After my father died, we found several letters from Dorothy Day to him in the boxes of files he’d stored in the loft. We didn’t know about the letters, but we certainly knew about Dorothy Day. Because she was the reason we were living on that farm in Ohio. My father was a lawyer and had little skill as a farmer. But he was convinced by Dorothy Day that this was the ideal place to raise a family, away from the evils and temptations of the city.
Why? Dorothy Day spent her entire life in New York city. Why did she think there was some elevated goodness to be found in a country life she herself did not live?
There was, indeed, innocence. And naiveté. My parents were dedicated, loving, generous, sacrificing anything they had if they thought it was for our betterment. And my father created what became an idyllic setting with a lake, fishing, swimming, ice skating, fields of wheat, cattle, chicken, pigs, fruit trees.
But was the isolation of farm life a better preparation for life than city life? I’m not convinced.
Our “innocence” might better be described as ignorance, particularly in relation to sex. I am not talking about our physical sexual differences – in a family as large as ours with newborns arriving almost semi-annually, one could hardly be unaware of our genital differences, beginning with the simple act of learning to urinate into the toilet. But there was a general embarrassment about events such as menstruation, and the actual act of sexual intercourse.
I have more insight into the ways in which this simplicity, shall we call it, effected us girls. The dynamics, I think, were just as profound for my brothers but they were different. We sisters learned how to be generous and kind, but we did not learn how to say no when it was appropriate to do so. We also did not learn the difference between sending signals of sexual interest as opposed to signals of friendliness. We trusted too much, and I think each of us had to find out that male interest in having an affair was often interest in pleasure, but not a prelude to anything resembling a commitment or even wanting any kind of personal relationship at all.
Was all of this the result of growing up on a farm? Of course not. My own adolescence preceded the 1960’s and 70’s. We were not the only ones to have naively misunderstood the civil rights movement and anti-war protests. Many of the “city girls” I met at that time also confused the meaning of the flower children and hippies with a moral superiority that we thought was going to create a new world of love and liberation.

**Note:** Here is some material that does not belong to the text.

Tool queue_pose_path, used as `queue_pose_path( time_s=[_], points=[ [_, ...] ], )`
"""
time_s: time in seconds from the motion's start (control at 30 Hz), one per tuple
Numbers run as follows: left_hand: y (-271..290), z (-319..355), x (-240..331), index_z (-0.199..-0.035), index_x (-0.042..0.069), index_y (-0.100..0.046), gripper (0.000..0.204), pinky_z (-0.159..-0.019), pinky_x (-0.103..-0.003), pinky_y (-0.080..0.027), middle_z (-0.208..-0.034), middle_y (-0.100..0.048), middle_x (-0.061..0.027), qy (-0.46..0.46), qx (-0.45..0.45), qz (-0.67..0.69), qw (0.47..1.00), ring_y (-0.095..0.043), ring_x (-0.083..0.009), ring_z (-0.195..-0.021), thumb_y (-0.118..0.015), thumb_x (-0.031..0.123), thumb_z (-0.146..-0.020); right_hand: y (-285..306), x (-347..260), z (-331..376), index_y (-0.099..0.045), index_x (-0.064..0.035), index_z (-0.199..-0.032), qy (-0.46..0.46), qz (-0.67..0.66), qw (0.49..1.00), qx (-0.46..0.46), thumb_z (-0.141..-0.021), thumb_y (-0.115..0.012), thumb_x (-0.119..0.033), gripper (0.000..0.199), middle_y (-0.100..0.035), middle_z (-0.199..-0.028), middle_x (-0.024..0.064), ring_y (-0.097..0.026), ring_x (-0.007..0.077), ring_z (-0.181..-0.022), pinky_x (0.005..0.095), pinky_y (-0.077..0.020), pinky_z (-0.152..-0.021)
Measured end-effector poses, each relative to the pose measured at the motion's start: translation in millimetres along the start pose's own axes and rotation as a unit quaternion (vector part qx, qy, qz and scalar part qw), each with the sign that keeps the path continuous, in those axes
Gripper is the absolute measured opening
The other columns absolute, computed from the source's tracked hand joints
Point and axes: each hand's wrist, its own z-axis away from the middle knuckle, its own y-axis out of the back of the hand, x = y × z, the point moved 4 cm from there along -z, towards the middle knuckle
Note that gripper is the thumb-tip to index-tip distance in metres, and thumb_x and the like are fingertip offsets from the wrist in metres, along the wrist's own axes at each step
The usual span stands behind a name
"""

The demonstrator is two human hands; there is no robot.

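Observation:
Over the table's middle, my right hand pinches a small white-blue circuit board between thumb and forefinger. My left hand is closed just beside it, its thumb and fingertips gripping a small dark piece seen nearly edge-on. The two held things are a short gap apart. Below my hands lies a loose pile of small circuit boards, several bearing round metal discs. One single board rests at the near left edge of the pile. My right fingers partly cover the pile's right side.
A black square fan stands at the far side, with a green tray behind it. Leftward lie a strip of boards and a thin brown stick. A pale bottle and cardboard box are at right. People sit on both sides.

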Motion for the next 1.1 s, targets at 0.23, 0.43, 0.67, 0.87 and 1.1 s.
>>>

Nonetheless, admirable as she was, I think Dorothy Day was wrong in elevating country life, presenting it as somehow morally superior to city life. As I said in my last post, I’ve seen too much love for complete strangers in one of the biggest cities in the world to accept that.
PS: A friend who read my last post suggested that I might enjoy reading the Metropolitan Diary in the New York Times. They are everyday stories about New Yorkers, and they will warm your heart. I’m now making the diary part of my morning wake-up call.